What to expect for interest rates in South Africa next week

 ·14 Nov 2024

The South African Reserve Bank (SARB) Monetary Policy Committee (MPC) will be meeting for the last time in 2024 next week, with another rate cut expected to be announced on Thursday (21 November).

Economists are largely in agreement that the MPC will cut rates by another 25 basis points, continuing the slow rate-cutting cycle that started in September.

The likely cut comes thanks to inflation in South Africa undershooting the Reserve Bank’s 4.5% target—although there are growing warnings that upside inflation risks are looming.

According to economists at Nedbank, inflation receded further below the SARB’s target in September, with the headline figure falling to 3.8% after easing to 4.4% in August.

Fuel price cuts exerted the most downward pressure, but food and core inflation also held steady at a relatively low 4.1%.

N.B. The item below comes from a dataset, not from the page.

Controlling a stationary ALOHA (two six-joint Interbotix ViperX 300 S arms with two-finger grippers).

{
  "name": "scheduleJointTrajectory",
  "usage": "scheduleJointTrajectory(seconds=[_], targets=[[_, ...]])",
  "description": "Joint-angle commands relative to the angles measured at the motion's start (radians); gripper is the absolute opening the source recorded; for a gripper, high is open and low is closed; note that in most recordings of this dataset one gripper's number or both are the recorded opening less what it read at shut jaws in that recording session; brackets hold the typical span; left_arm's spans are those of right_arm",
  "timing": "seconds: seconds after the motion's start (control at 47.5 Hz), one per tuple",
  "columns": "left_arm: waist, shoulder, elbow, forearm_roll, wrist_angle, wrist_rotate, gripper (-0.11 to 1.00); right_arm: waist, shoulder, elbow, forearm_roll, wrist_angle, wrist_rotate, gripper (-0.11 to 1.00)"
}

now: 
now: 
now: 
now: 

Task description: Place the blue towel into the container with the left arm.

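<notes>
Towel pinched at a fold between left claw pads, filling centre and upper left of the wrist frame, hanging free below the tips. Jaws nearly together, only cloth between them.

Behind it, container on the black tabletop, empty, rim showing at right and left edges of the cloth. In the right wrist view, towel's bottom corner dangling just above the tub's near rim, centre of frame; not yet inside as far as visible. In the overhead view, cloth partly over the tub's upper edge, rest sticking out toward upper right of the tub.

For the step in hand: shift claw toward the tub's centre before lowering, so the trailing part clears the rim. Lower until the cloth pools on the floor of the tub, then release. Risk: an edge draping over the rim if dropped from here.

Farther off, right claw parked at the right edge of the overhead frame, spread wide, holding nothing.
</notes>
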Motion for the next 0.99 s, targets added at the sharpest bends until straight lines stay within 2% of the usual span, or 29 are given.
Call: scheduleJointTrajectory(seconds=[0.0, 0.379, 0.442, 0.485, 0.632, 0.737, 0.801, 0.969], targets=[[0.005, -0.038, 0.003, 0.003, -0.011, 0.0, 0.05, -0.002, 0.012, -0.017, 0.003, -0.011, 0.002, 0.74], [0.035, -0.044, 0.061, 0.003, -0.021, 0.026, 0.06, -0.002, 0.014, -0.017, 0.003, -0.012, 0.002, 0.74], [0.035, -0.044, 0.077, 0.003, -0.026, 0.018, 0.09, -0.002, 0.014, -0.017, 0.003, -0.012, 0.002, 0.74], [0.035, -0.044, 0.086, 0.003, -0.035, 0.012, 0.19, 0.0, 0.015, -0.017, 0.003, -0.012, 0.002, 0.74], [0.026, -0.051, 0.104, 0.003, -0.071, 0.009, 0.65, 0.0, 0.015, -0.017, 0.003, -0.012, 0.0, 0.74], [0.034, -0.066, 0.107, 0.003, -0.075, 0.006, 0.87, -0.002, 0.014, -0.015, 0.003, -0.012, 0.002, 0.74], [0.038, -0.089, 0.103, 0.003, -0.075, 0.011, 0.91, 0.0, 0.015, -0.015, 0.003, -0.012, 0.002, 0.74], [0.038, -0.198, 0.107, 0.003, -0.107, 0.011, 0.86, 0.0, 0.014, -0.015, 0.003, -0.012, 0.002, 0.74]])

The downward trend is expected to intensify and broaden in October, amplified by another sharp drop in local fuel prices caused by the virtuous combination of falling global oil prices and a stronger rand, the bank said.

“We expect headline and core inflation to fall to about 3.3% and 4%, respectively, in October. After that, our forecasts suggest that inflation will hover around and below the 4% level for an extended period before drifting higher off a low base to about 4.7% by the end of 2025.”

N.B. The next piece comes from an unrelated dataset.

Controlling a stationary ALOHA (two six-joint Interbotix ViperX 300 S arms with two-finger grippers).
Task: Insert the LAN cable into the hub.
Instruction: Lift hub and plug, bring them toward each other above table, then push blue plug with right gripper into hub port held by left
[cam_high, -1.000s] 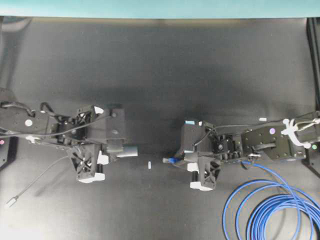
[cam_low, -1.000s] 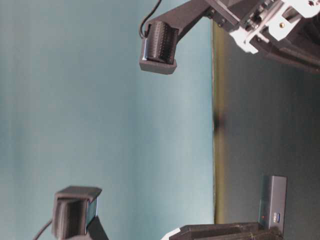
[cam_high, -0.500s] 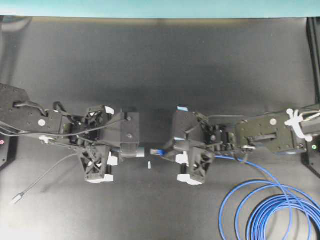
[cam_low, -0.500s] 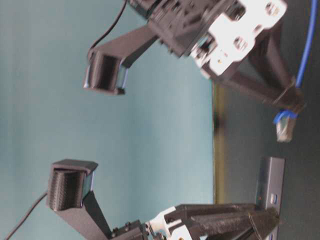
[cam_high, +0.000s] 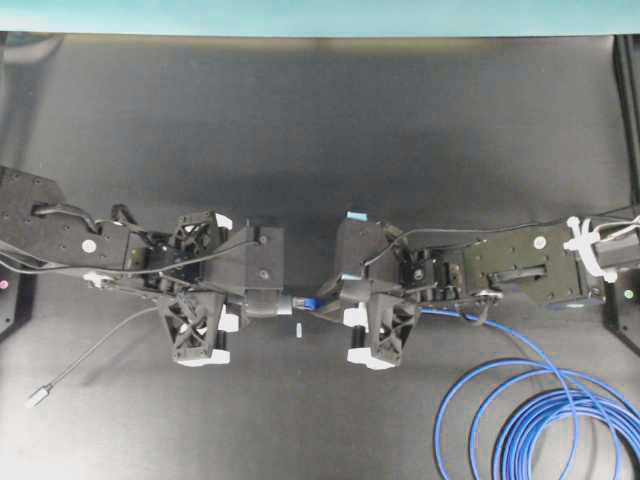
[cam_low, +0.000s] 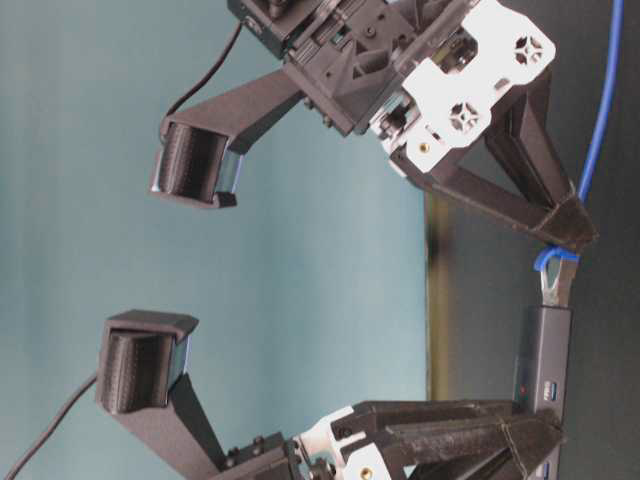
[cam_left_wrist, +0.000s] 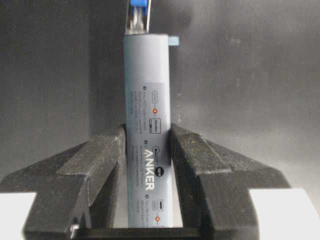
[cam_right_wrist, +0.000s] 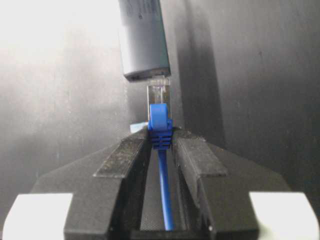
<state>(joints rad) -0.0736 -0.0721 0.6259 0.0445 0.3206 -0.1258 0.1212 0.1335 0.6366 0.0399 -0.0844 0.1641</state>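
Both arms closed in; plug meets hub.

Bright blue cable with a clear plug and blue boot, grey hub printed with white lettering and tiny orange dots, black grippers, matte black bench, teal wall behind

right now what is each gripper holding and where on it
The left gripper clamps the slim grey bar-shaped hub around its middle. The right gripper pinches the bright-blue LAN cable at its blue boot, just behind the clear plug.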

The bank forecasts to average 4.6% in 2024, 4.3% in 2025, and 4.4% in 2026. Overall, inflation is forecast to remain anchored around the SARB’s target over the next three years, contained by continued global disinflation, subdued commodity prices, a steadier rand and measured domestic demand, it said.

However, the upside risks to inflation have increased since the September MPC meeting, with the biggest risk emanating from the United States and the policies of its president-elect, Donald Trump.

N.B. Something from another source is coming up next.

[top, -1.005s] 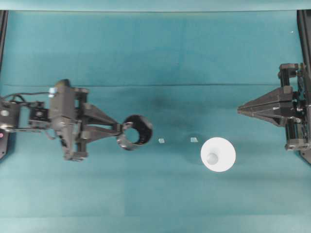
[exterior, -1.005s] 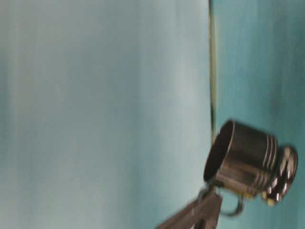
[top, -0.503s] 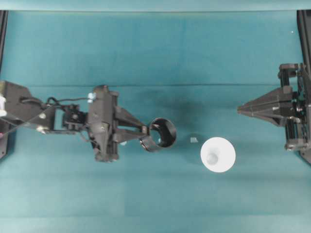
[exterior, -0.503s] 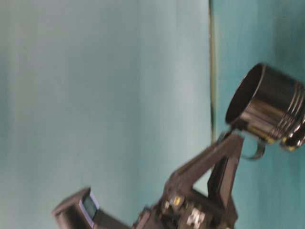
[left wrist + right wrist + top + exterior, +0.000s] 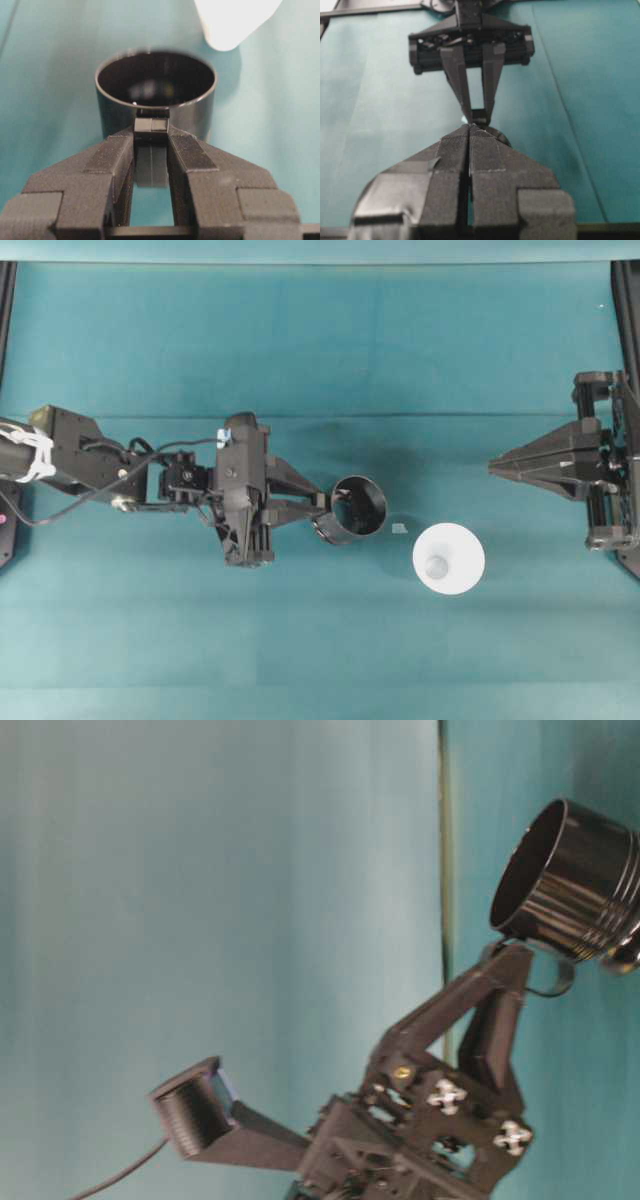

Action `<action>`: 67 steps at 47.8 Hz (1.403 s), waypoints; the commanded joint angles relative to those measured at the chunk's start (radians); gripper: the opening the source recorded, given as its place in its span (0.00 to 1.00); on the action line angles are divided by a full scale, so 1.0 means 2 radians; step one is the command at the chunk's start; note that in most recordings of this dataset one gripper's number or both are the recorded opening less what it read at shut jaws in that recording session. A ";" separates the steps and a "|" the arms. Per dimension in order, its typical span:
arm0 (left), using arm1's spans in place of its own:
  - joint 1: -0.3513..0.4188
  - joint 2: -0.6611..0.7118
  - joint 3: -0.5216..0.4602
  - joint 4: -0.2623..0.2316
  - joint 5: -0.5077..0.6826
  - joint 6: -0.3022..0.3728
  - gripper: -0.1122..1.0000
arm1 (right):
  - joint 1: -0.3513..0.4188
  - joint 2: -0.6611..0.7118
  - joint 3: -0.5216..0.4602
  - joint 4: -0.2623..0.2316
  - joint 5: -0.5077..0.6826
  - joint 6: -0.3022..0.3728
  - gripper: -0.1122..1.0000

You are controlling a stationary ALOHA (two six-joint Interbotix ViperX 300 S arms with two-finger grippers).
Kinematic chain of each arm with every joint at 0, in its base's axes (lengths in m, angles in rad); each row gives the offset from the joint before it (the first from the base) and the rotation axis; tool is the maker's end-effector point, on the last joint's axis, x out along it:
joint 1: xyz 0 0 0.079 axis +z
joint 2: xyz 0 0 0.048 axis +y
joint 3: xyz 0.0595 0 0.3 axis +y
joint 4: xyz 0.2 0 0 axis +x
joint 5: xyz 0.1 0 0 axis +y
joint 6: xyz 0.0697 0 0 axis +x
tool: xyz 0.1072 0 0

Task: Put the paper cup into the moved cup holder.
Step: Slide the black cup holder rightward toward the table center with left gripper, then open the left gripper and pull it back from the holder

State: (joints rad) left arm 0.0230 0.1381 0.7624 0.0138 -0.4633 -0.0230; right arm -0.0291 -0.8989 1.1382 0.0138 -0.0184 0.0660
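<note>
On bench: cup [image 5: 449, 558] upright, right of holder [image 5: 358, 510].
Left tool [image 5: 151, 131]: clamped on holder handle, seemingly lifted; set down level, near cup.
Right tool [image 5: 469, 131]: together, empty.

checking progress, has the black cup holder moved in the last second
Yes. In the overhead view the cup holder, held by its handle in the left hand, has travelled rightward toward the paper cup, which has stayed put; a gap remains between them.

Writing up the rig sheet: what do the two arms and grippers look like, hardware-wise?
Both arms are matte black. The left gripper has long tapering fingers on a blocky carriage, black cables looped along the left arm, which wears a white band near its base. The right gripper forms a pointed wedge, with textured tape-like finger faces.
</note>
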 commanded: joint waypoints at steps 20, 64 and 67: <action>-0.010 0.001 0.015 0.001 0.028 -0.005 0.29 | -0.001 0.003 -0.012 0.001 -0.002 0.004 0.12; -0.011 0.001 0.008 0.002 0.040 -0.005 0.69 | -0.001 0.003 -0.012 0.001 0.010 0.004 0.12; -0.011 0.000 0.008 0.001 0.040 -0.005 0.77 | -0.001 0.003 -0.012 0.001 0.012 0.004 0.12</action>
State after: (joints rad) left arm 0.0031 0.1442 0.7946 0.0138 -0.3804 -0.0322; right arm -0.0291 -0.8974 1.1397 0.0138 0.0061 0.0675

These policies—which centre around “America first”—are already putting the rand under pressure, and if pushed ahead, could deliver significant headwinds to emerging markets and South Africa over the next four years.

Recent global developments threaten to reverse the rand’s pullback since the May elections, which played a significant role in returning domestic inflation to the SARB’s target faster than most expected.

“The proposed policy mix of tax cuts, tariffs and mass deportation will likely be reflationary and potentially raise the floor on US interest rates over the medium term,” Nedbank said.

“The tariff plan also poses significant downside risks to global trade and world growth prospects, with adverse consequences for China’s already struggling economy.”

Given that China is the world’s largest consumer of commodities, the tariff plan could depress commodity prices, weighing export earnings, the terms of trade and, therefore, the currencies of many commodity-exporting developing countries, the bank said.

On the more optimistic side, other developments are more encouraging, Nedbank said, including continued global disinflation, declining international oil prices, and other central banks pushing ahead with monetary policy easing.

In South Africa, there is an improvement of supply-side conditions, and progress in meaningful regulatory reforms related to electricity. While pricing is still an issue, it is likely that Eskom’s massive price hikes under the MYPD6 will be rejected by Nersa and in the public hearings.

“Altogether, we believe that conditions remain supportive of further monetary policy easing,” Nedbank said.

Following an expected 25-bps cut next week, the bank anticipates a further 75-bps reduction in 2025, taking the repo rate down to 7% and the prime lending rate to 10.50% by the end of next year.

“If inflation and interest rates align with our forecasts, the real repo rate will remain above 2% throughout 2025,” it said.